• _Task goal_
With the pictures omitted, set down exactly the lines from the one that contains "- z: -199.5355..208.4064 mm" through the last line of the data.

[Stored data]
/---

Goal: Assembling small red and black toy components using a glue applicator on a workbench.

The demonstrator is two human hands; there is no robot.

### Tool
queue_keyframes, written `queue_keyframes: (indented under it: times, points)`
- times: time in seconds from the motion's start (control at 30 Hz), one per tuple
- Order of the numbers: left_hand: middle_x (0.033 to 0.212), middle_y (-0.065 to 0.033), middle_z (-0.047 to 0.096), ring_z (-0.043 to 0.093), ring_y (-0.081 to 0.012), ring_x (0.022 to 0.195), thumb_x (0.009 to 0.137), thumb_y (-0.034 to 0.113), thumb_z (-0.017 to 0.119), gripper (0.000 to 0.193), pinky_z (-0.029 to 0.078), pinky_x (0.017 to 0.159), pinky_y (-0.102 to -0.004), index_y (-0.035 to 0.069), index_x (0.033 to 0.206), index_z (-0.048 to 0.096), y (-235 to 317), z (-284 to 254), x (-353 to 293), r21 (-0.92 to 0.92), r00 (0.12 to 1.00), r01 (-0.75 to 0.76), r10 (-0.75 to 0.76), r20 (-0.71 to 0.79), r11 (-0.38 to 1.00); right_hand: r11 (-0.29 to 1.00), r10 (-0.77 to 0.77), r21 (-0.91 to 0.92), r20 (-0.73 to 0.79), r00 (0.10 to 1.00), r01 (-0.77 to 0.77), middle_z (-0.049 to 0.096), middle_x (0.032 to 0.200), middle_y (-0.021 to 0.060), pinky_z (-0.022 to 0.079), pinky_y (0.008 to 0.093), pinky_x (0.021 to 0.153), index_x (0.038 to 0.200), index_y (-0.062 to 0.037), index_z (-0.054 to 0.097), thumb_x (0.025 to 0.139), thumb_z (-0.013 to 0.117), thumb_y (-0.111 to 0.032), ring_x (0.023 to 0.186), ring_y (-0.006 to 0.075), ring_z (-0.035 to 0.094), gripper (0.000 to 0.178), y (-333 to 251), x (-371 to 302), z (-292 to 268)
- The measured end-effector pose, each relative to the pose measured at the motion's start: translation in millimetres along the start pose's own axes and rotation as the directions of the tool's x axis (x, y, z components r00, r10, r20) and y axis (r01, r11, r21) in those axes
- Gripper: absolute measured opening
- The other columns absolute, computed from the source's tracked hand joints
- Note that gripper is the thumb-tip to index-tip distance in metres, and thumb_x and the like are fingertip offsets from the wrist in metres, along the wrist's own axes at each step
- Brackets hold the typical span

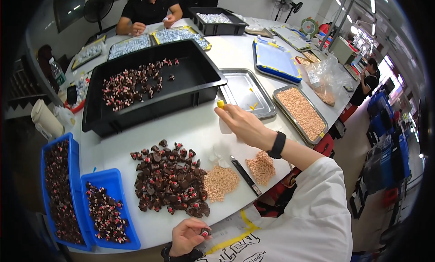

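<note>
In my left hand [186, 237], close to the table's near edge, a small dark brown molded piece [205, 232] with a pink and white spot is pinched between the fingers. My right hand [244, 123] reaches forward, its fingers closed on a small whitish bottle [225, 127] with a yellow cap [220, 103]. Whether the bottle rests on the table cannot be told. Between my hands lie a heap of similar brown pieces [167, 180], a pile of tiny peach-colored parts [222, 182], a black box cutter [245, 175] and a second peach pile [261, 168].
A large black bin [149, 105] holds more brown pieces, as do two blue bins [118, 180] at left. A metal tray [269, 110] with yellow bits adjoins a tray of peach parts [301, 112]. Across the table sits a person [149, 10] beside trays of whitish pieces.
</note>
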State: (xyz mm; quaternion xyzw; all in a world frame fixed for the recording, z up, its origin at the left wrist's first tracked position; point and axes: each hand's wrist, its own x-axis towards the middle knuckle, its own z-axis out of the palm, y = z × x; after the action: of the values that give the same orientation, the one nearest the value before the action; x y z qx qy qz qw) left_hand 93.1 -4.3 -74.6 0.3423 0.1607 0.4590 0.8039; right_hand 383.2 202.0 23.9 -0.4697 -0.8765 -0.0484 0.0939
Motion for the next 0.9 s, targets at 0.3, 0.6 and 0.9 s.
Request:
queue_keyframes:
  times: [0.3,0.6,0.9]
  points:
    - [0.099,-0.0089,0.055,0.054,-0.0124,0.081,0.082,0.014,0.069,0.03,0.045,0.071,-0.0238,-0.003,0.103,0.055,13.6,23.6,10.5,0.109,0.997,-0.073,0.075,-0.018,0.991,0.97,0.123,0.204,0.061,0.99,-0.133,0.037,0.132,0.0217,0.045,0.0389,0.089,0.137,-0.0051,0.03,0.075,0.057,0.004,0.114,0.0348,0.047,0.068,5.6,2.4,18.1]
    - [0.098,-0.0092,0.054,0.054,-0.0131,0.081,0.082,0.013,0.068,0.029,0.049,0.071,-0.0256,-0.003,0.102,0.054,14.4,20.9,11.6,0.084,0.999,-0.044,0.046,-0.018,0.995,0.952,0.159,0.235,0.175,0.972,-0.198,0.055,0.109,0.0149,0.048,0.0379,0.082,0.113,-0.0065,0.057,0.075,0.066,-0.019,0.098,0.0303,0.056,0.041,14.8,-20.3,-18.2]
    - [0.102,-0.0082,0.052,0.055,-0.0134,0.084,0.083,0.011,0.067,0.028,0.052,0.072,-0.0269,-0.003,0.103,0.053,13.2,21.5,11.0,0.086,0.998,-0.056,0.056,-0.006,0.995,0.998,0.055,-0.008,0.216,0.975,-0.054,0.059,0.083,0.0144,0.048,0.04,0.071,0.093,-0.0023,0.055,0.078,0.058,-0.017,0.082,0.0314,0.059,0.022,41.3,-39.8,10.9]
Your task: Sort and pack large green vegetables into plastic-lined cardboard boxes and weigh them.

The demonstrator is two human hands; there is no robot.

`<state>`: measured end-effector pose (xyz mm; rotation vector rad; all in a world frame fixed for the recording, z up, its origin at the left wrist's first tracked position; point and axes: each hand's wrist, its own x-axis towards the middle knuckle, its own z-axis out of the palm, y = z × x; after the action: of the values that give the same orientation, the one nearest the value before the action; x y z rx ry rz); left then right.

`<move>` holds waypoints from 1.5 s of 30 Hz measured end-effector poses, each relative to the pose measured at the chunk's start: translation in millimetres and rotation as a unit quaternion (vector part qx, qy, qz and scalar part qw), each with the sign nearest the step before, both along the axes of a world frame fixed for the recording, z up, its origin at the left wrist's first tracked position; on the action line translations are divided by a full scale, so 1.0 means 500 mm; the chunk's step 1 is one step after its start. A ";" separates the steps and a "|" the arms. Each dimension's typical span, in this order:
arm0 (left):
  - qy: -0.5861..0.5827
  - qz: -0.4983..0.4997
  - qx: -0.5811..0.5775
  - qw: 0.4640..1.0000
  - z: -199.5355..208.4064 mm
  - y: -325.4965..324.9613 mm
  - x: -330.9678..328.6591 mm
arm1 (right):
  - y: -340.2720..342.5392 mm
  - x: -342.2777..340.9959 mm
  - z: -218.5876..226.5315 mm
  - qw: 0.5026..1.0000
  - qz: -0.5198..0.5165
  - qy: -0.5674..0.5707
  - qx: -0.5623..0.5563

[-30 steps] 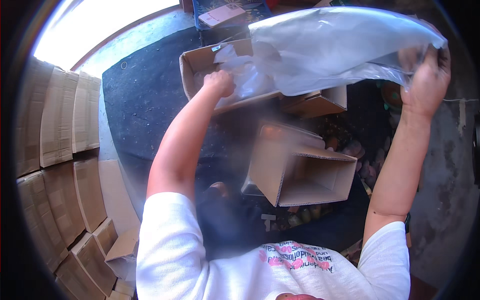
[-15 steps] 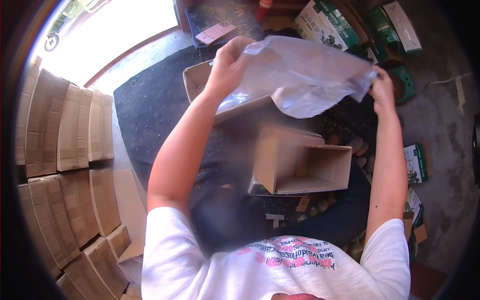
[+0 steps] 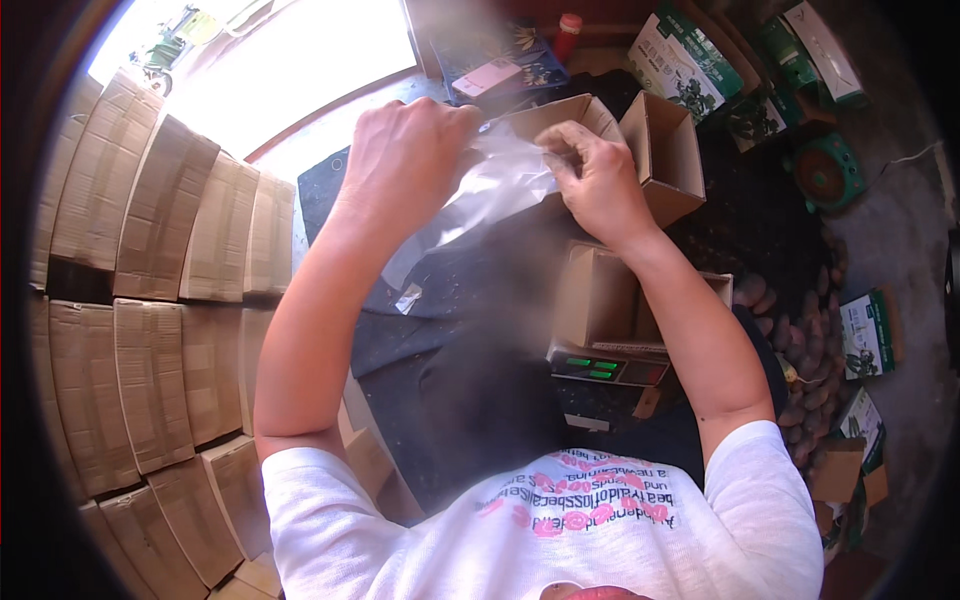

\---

• _Answer to the exercise_
  - z: -199.5355..208.4064 mm
  - y: -325.4965..324.9613 mm
  - x: -330.9678..328.6591 mm
arm1 (right):
  - y: -340.2720..342.5392 mm
  - x: -342.2777..340.9959 mm
  - z: -218.5876..226.5315 mm
  - qw: 0.5026..1.0000
  - qz: -0.5198..0.5165
  - qy: -0.5674..0.5707
  - qx: -0.5623..0.5563

[-30 steps] 
[-15 steps] 
[+0 steps] 

The output is done.